This vignette demonstrates the Approximate Bayesian
Computation Adaptive algorithm using tidyabc. Like
ABC-SMC, ABC-Adaptive is an iterative method that refines the parameter
estimates across multiple waves. However, it differs fundamentally in
how it generates proposals for the next wave.

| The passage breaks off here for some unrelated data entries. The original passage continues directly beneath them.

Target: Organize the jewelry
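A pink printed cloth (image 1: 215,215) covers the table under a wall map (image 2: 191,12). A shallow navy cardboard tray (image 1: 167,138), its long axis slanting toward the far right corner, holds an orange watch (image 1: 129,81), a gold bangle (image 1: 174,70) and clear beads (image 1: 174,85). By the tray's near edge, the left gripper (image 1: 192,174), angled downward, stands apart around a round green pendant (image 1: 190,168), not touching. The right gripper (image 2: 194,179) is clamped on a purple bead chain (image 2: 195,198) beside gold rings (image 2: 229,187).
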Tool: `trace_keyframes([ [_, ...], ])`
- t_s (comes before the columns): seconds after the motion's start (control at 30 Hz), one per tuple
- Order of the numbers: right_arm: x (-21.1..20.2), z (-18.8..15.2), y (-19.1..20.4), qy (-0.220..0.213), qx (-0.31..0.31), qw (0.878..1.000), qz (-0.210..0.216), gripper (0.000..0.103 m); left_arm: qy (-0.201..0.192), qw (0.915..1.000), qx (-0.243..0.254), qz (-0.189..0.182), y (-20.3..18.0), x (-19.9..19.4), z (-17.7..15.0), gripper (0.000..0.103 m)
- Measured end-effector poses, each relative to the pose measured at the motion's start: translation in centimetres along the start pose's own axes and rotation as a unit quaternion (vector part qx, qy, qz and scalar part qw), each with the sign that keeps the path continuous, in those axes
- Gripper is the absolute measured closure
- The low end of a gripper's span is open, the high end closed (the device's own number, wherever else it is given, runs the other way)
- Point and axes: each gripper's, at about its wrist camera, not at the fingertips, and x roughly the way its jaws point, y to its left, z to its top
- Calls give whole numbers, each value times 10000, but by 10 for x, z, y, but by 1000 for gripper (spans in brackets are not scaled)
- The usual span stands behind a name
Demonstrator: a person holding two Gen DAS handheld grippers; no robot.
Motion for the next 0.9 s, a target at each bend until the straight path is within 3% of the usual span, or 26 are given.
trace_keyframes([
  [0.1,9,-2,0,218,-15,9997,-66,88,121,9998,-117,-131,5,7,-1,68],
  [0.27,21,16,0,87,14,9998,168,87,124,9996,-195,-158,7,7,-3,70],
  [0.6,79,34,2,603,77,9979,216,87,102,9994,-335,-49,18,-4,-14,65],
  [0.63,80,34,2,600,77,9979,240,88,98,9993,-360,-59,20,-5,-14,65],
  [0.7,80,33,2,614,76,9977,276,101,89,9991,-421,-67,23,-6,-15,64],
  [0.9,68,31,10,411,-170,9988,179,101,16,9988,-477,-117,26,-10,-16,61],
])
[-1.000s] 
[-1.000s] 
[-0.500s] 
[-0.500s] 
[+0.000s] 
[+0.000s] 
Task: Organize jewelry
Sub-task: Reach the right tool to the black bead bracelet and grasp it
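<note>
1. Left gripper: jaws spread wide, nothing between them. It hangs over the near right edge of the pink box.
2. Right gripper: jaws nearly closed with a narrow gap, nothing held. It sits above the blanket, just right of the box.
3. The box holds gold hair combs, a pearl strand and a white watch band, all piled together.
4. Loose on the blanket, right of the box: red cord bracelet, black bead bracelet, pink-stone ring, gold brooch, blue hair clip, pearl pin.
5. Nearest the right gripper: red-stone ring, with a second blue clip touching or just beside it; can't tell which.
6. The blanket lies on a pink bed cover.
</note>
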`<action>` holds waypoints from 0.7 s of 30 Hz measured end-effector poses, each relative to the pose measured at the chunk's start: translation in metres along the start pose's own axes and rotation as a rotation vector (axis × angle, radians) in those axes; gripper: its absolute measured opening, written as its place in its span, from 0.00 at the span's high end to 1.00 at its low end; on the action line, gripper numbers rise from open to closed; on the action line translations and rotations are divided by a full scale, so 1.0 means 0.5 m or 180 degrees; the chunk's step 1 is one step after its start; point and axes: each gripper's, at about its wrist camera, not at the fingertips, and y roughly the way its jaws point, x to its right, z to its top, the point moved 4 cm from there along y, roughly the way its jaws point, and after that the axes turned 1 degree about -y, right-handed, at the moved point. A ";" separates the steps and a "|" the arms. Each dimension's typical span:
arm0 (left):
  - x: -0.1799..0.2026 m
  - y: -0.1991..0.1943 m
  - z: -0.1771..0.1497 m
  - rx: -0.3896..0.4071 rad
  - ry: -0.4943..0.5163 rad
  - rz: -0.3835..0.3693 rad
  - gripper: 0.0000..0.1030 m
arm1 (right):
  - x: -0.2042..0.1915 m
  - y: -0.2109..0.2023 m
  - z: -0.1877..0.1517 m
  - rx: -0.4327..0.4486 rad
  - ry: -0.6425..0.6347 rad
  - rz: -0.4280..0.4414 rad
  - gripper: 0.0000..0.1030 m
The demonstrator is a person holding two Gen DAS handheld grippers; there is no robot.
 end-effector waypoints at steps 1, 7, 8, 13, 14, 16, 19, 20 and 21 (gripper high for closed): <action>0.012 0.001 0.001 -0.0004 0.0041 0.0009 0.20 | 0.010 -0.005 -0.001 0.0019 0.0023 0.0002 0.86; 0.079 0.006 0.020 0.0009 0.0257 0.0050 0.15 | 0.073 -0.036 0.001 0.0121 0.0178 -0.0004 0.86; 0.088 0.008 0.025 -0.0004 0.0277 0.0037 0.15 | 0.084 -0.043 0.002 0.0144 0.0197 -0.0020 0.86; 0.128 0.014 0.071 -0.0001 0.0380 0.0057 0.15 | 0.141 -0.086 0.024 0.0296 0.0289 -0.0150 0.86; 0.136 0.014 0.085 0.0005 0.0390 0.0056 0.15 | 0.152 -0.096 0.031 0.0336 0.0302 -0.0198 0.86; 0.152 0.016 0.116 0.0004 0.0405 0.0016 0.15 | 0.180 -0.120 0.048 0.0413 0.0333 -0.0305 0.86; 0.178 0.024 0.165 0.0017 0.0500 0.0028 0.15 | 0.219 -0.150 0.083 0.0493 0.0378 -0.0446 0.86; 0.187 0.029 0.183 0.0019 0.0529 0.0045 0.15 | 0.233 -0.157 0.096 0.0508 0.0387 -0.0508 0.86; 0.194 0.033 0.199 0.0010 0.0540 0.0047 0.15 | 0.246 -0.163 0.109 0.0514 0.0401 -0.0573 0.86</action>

Instead of using a fixed perturbation kernel around previous particles (as in SMC), ABC-Adaptive fits empirical proposal distributions to the weighted posterior sample from the previous wave. New particles for the next wave are then sampled directly from these fitted distributions. This approach aims to better capture the shape of the current posterior approximation and can sometimes lead to faster convergence or more efficient exploration, particularly when the posterior shape deviates significantly from a normal distribution.
This example uses the same model, priors, and observed data as defined in the “Getting started” and “ABC Sequential Monte-Carlo” vignettes.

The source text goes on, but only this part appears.